Writing somewhat later, Adolf Grünbaum asked us to conceive a machine built to press the switch on the lamp.  A press of the button turns the lamp on.  A second press turns it off.  In the first half minute, the machine presses the button once.  In the next quarter minute it presses it again.  In the next eighth minute it presses it a third time, and so on at each step taking half the time it took at the previous step.  Since the interval between 1 and 2 is infinitely divisible the machine will end up pressing the button an infinite number of times.   But since time passes, at the end of one second it will have completed the infinite task of pressing the button an infinite number of times.  Then the question arises.  Given that the lamp was off to start with, will it be off or on at the end of the second?  It must be one or the other.  It cannot be both or neither.  One way, an infinite number of presses would have to be an odd number, the other, an even number.  But this is absurd if we think that infinity means that for any given sum, even or odd, one more could always be added.

Descartes’s position was that we have no business thinking like this.  As finite beings we cannot hope to grasp what is involved in infinity.  The best we can do is say that for any given space we can conceive there is one that extends out beyond it, that for any given part we can conceive there are parts it is divisible into, and that for any given number we can conceive there is one that can be added to it.  But to positively declare that space or division goes on forever, or to presume to conceive an infinite sum is more than we can do.  All that we can manage is to declare that the series of steps proceeds indefinitely.
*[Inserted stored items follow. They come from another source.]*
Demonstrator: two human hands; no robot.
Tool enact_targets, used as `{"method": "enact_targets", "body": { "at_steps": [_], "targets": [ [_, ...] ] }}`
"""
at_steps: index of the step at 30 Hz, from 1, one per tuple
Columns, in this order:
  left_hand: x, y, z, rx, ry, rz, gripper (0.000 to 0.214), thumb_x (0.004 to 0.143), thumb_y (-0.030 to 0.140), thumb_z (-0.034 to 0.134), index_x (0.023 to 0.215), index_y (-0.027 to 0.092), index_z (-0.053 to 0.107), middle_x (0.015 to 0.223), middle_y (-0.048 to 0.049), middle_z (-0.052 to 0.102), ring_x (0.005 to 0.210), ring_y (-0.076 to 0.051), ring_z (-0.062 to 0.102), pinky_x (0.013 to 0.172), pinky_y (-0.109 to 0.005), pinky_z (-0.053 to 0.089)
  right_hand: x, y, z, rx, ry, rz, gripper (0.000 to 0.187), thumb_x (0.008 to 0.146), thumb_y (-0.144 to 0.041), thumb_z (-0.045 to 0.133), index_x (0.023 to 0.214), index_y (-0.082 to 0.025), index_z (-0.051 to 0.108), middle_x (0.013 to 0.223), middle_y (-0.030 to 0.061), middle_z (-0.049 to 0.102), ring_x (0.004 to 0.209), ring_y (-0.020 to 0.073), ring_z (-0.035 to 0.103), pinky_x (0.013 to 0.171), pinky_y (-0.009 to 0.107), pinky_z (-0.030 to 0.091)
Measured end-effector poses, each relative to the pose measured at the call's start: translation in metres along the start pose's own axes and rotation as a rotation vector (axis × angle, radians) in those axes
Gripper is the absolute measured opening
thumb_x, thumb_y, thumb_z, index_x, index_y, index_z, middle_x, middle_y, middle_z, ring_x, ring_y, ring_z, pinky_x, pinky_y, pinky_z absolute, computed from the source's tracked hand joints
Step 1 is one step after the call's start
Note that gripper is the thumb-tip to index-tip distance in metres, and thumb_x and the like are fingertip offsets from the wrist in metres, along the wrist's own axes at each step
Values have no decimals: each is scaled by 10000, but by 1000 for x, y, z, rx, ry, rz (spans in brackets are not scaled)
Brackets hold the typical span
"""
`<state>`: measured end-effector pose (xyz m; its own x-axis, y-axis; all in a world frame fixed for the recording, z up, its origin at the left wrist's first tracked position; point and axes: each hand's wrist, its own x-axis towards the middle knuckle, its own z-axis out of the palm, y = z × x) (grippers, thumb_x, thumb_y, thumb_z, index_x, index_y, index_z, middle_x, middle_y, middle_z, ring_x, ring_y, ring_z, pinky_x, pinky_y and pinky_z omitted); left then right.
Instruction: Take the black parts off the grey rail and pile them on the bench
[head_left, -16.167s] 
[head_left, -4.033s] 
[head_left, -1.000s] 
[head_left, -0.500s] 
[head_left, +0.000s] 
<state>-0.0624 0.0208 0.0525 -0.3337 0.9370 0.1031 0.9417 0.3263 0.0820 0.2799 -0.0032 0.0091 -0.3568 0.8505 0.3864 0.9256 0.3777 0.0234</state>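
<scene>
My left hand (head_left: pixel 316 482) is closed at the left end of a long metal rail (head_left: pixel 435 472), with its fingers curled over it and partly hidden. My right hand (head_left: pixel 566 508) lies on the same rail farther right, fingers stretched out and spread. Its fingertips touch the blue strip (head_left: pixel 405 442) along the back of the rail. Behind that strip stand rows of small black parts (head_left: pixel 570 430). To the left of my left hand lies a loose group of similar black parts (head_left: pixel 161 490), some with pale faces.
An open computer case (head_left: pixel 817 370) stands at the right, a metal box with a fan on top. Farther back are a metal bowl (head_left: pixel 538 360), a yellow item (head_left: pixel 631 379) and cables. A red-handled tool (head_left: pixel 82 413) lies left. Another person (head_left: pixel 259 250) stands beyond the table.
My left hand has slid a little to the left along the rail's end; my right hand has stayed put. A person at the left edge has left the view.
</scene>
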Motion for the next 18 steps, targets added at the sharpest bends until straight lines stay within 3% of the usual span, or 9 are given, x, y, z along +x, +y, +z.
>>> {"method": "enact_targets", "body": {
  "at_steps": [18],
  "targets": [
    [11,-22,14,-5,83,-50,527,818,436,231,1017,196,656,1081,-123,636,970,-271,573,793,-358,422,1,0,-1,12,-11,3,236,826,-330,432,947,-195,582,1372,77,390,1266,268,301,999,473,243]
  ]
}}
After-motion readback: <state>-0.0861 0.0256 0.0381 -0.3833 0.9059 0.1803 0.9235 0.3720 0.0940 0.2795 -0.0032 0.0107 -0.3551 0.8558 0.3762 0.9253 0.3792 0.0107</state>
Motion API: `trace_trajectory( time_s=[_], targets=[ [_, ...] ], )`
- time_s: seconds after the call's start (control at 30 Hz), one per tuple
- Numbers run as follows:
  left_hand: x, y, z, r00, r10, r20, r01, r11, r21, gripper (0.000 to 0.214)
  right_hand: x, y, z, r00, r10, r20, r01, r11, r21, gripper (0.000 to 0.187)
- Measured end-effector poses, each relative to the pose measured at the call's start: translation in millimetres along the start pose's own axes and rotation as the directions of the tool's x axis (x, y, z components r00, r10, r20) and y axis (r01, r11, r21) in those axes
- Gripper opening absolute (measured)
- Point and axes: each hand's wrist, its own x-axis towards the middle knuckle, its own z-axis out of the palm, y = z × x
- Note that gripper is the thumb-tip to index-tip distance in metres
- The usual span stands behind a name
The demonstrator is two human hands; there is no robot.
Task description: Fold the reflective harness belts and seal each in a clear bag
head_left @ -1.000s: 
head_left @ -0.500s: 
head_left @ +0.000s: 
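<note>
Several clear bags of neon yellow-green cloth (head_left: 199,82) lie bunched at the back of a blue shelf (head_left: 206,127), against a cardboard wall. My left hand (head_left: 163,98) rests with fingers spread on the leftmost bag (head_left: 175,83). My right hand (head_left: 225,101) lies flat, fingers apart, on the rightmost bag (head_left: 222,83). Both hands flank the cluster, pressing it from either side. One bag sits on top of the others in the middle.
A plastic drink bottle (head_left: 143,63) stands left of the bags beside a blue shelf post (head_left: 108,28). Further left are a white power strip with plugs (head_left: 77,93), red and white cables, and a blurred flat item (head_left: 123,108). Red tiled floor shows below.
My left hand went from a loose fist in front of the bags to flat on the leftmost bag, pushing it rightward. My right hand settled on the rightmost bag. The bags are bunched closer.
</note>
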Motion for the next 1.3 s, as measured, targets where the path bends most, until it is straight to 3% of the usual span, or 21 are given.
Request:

With this position on the unknowability of infinite things to back him up, Descartes was in a position to attempt to block the controversy over free will and predestination.  We know from a clear and distinct perception that we are free, he maintained.  But it also follows evidently from the concept of a supremely perfect being that God must have foreseen and preordained all things.  In effect, he must have predetermined what choices we would make through giving us the different character traits, the degree of intelligence, the life experiences (inspiring some, say to look for a method to avoid deception while others rest assured that they are getting things more or less right without one), and so on that he distributed among this.  We cannot say that this means that we are not really free because we experience in ourselves a power of spontaneous choice that can lead us to act in defiance of all character traits and past experience.  And even though this, too, would have been foreseen and preordained by God, there is no reason to abandon either our commitment to our own freedom or our belief in God’s pre-ordination.  The two do not fit together well, but we need to think that God’s power is infinite, and like other infinities is not something we can hope to comprehend.  The manner in which infinite power is exercised over human minds must remain a mystery for us.

In the meantime, we must affirm both what we clearly and distinctly perceive (freedom) and the revealed truths of our religion (preordination).

 

ESSAY QUESTIONS AND RESEARCH PROJECTS

Compare Descartes’s position on the freedom of the will, as presented in Principles I.24-50 with Hobbes’s, as presented in Human nature XII, and determine which is more plausible and which provides a more thorough and adequate account of the phenomena of the will.  Note that Hobbes authored a set of comments on Descartes Meditations (the third set in the so-called “objections and replies,” commonly in with the editions of the Meditations).  In his twelfth objection, Hobbes charged that Descartes had merely assumed the freedom of the will without proof and that his position is not obviously true, as it is denied by many, notably Calvinists (i.e., those who believe in predestination and the possibility of doing good only through Grace).  Assess the adequacy of Descartes’s reply to Hobbes on this matter.